- [WORK REQUIRED]: Filter the entries that follow, copying every line in which the word "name" appears.

(Stored dataset items)
_____

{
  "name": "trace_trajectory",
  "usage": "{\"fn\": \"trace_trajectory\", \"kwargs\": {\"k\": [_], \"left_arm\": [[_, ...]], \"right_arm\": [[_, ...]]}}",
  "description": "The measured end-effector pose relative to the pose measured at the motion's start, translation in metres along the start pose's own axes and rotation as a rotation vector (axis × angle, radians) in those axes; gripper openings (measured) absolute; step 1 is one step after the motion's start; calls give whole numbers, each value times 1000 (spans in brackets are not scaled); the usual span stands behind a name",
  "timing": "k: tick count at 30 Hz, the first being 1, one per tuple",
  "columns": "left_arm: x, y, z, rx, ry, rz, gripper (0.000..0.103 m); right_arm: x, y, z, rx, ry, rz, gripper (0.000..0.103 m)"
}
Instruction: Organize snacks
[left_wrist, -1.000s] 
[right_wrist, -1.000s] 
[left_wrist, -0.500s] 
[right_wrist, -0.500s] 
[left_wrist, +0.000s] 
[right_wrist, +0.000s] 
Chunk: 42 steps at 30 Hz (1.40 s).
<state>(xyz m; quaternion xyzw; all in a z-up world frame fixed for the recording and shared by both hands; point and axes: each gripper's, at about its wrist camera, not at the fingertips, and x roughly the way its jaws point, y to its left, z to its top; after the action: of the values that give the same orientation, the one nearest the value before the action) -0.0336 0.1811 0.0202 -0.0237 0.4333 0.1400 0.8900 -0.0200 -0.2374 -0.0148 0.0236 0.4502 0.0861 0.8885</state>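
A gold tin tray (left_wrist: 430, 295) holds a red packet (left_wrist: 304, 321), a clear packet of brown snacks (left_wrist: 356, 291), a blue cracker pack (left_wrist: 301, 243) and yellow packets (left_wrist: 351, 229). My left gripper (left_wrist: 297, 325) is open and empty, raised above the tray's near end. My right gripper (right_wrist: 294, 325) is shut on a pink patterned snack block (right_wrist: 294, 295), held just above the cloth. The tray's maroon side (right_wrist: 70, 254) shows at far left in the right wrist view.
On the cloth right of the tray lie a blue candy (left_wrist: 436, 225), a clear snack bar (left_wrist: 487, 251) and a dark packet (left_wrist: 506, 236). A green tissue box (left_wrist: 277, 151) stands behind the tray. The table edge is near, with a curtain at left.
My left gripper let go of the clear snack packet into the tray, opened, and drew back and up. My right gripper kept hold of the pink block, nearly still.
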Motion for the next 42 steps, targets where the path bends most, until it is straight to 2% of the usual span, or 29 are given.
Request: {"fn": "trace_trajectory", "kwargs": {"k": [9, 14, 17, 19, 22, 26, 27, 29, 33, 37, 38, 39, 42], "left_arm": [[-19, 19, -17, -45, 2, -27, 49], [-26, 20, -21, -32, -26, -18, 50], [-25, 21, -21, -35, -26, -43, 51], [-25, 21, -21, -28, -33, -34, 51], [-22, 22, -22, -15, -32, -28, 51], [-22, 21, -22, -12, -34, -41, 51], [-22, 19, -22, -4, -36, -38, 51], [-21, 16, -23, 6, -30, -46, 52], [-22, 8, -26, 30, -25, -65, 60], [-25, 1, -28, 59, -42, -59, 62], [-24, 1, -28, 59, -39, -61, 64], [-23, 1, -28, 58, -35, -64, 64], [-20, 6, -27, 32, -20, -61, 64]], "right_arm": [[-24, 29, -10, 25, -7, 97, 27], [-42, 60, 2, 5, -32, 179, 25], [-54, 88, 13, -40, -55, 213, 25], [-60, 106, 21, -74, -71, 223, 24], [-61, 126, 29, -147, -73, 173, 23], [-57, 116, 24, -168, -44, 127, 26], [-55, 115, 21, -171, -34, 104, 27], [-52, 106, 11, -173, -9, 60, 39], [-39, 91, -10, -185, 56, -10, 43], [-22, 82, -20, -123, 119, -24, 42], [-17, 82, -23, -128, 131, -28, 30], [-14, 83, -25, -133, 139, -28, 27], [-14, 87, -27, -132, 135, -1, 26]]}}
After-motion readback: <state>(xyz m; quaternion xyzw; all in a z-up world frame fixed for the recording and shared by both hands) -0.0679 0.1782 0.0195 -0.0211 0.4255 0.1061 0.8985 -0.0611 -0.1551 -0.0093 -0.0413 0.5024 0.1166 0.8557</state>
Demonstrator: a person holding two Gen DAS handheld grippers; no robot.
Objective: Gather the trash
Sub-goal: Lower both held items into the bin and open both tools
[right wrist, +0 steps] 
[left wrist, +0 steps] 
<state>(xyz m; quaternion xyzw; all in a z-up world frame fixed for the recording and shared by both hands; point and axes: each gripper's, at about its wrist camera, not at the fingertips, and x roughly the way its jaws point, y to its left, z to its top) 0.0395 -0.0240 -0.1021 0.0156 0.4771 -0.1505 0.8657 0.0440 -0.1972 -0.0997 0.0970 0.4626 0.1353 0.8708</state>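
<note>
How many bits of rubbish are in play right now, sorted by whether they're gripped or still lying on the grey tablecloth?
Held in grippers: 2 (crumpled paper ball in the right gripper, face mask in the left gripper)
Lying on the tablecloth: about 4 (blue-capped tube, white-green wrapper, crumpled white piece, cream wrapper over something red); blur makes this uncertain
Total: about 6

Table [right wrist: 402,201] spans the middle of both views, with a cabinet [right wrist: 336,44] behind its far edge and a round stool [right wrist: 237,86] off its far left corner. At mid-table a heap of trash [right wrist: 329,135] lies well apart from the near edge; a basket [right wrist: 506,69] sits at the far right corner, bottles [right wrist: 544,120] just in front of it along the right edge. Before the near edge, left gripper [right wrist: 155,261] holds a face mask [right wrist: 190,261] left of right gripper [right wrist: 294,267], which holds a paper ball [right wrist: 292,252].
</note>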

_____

- [SOLUTION]:
  "name": "trace_trajectory",
  "description": "The measured end-effector pose relative to the pose measured at the motion's start, translation in metres along the start pose's own axes and rotation as a rotation vector (axis × angle, radians) in those axes; gripper openings (measured) absolute; step 1 is one step after the motion's start; calls give whole numbers, each value times 1000 (spans in brackets are not scaled); the usual span stands behind a name",

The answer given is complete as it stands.